Gosh, I still remember getting off the plane in December. There truly is no place like home for the holidays. My father was standing right there at the gate. Incidentally, he said, he happened to return from a business trip at the same time that I returned from campus. My mother drove to the airport and brought us home.
“Home.”
Along the way, Mom and Dad bickered about the most efficient route to take. Classic. Then, the attention turned to me. “Are you going to take an economics class next quarter?” Dad asked. “It’ll be interesting.

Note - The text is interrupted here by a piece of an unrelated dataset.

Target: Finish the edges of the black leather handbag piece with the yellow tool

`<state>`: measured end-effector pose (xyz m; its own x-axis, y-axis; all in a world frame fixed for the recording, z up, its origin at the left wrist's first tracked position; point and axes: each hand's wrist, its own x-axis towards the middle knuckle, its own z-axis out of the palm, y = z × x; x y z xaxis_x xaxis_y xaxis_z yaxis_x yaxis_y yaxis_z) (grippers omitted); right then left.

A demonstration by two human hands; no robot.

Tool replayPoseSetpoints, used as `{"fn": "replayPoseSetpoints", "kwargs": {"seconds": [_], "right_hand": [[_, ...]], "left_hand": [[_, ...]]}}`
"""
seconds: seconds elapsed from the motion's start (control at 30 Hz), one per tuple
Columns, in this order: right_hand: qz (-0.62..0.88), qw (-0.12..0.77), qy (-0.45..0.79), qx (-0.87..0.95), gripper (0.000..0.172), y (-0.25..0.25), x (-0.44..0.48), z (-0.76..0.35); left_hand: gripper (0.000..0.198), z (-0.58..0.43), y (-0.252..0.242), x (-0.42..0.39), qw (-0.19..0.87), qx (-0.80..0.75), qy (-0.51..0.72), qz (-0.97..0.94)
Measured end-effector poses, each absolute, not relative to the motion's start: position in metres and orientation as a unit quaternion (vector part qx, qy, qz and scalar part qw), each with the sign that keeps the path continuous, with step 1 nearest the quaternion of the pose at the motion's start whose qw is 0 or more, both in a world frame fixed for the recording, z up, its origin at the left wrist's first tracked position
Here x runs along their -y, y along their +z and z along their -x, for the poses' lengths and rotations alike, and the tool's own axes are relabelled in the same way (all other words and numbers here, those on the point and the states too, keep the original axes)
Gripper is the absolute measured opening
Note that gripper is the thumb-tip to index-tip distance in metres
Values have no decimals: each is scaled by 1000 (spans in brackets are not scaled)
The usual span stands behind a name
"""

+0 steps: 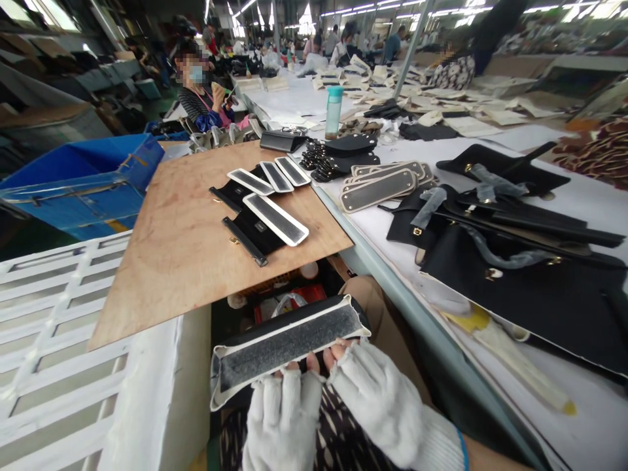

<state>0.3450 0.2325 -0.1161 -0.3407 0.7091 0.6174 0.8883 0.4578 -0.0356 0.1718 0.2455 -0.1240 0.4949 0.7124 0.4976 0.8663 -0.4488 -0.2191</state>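
Across my lap lies a black handbag body (289,343), its long rectangular bottom facing up, dark grey in the middle with a raised white edge all round. My left hand (284,415), in a white glove with bare fingertips, grips the near long edge around its middle. Just right of it my right hand (377,396), gloved the same way, is closed on that same edge toward the right end. The two hands nearly touch. My thumbs and the underside of the bag are hidden.
Black flap pieces with gold clasps (252,239) and white-edged strips (277,219) lie on a wooden board (161,242). Grey strips (380,190), black bags (520,261) and a bottle (334,111) stand on the right table. A blue bin (93,183) is left; a masked co-worker (206,98) sits beyond.
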Motion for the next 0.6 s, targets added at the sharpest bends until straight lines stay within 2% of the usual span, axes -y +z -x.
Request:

The courses that I took at Stanford were quite modular, but the world is different now.”
“You don’t say?”
“A lot is happening in the economy right now, son,” he said as I distractedly stared out the window. “You’ll have the opportunity to learn about how inflation works in the real world, in real time.”
“Can’t wait,” I said.
“I think he’s already thinking about how to get a ticket back to campus,” he said. I couldn’t help but laugh at that.
Indeed, I obtained a plane ticket back to Stanford as soon as I could. Then, a few days after Christmas and a few days before departure, I received a new email message about my upcoming trip. “Winter storms across the Midwest may cause disruptions to your flight, including possible delays or cancelations,” it read. The words — and the sense of inefficacy that my dwindling agency spurred — immediately reminded me of when I received a notification for my upcoming flight for winter quarter last year, days before the University pulled the rug. Should I buy more tickets, as if improving my odds at a game of Russian roulette, or should I resign to fate?

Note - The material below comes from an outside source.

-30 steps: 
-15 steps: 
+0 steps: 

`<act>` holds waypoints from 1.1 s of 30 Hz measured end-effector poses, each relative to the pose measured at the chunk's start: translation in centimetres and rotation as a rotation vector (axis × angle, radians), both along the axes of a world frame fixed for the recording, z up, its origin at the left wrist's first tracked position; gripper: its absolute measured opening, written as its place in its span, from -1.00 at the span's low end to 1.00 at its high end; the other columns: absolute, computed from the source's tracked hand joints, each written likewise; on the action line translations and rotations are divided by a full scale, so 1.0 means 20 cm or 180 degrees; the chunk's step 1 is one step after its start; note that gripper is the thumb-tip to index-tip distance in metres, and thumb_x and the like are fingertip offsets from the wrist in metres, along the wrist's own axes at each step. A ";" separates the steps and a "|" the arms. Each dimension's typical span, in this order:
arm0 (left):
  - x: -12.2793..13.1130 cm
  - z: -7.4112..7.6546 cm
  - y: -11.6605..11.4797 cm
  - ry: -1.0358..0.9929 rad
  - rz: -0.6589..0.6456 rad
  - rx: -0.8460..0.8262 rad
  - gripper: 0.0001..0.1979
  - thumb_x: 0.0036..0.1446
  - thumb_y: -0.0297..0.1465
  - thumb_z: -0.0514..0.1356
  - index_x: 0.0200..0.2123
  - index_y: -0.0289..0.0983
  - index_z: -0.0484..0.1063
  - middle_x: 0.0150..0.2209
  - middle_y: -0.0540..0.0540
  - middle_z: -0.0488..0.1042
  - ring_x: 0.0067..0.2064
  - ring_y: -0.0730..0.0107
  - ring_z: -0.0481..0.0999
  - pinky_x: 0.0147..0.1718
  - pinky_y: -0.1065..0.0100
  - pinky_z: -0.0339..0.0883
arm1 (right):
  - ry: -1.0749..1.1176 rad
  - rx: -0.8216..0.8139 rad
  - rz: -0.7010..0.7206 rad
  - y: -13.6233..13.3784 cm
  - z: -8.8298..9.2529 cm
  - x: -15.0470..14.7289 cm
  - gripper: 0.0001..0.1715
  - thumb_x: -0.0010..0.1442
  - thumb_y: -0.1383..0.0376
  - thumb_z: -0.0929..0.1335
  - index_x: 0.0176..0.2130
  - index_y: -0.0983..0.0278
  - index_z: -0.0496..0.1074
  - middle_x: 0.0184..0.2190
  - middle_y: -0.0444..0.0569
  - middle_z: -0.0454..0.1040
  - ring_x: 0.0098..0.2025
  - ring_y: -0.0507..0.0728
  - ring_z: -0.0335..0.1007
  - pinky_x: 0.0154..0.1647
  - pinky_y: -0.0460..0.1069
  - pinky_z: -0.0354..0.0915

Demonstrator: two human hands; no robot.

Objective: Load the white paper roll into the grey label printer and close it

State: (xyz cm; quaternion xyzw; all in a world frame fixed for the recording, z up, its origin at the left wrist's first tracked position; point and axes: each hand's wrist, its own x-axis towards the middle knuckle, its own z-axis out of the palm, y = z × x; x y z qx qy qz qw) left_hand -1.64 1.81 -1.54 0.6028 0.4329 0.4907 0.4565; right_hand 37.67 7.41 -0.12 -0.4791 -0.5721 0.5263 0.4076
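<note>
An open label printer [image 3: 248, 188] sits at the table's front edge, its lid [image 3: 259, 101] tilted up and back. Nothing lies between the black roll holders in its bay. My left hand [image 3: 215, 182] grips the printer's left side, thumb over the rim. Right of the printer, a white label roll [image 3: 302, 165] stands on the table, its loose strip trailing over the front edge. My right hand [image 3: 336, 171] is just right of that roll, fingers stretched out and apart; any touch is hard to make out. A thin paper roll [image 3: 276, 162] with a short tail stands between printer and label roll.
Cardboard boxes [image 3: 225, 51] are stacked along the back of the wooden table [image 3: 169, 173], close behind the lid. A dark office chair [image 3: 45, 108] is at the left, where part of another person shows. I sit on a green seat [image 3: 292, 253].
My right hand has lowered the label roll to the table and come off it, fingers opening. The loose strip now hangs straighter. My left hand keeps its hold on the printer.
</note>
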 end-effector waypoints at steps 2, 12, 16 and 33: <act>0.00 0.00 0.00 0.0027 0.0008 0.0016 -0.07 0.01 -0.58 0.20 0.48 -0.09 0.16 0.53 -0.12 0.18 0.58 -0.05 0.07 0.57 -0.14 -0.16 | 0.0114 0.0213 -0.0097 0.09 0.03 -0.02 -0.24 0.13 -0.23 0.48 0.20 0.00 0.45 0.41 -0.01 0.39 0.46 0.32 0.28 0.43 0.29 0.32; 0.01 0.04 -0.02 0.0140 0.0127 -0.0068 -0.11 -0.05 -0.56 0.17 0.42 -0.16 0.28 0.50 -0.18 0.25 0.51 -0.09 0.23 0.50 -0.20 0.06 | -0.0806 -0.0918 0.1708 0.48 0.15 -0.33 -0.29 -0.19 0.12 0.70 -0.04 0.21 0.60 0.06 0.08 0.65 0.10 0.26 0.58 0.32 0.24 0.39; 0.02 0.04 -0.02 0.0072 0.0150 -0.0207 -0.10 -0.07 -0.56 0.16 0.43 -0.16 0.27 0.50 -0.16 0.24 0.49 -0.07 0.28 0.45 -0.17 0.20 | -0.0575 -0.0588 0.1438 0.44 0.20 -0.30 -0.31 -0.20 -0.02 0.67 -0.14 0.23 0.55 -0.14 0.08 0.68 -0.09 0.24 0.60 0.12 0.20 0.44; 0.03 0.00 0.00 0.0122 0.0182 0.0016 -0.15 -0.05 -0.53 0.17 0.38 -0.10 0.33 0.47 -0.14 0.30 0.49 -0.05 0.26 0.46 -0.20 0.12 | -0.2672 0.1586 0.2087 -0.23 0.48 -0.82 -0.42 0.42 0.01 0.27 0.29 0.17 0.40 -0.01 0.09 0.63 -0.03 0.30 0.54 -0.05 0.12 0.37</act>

My parents steadfastly reassure me that things will be alright, but I fail to point to a single recent instance in which they’ve made an optimistic prediction that did not stale. I remember over the summer, before the Delta variant took over, that my mother said, “Soon, you’re going to be on campus, and everything’s going to be in person, and nobody will be wearing a mask. At this point, the only way for that not to happen would be if a complete disaster were to strike.”
Around Thanksgiving, I expressed concern about heightened restrictions at Middlebury College, and my father said, “Vermont’s not doing as well as California, so it won’t be the same. I can’t imagine Stanford would need to make more things remote.”
I could imagine.
Suffice to say, I’m glad to be back. 848 flights were canceled at O’Hare International Airport when I departed Chicago on New Year’s Day, but thankfully mine was not one of them.
Every so often, my mind retreats to the early days of the pandemic, when its scope was not yet known. I was still watching vlogs by Stanford students and hysterically inflating my anticipation for starting college. We had some zest back then. We were “alone together.” It was so romantic. Or, if that’s not the definition of “romantic,” then I’m not sure what is — suspended in a free fall between worlds, lapsing into acquiescence another time.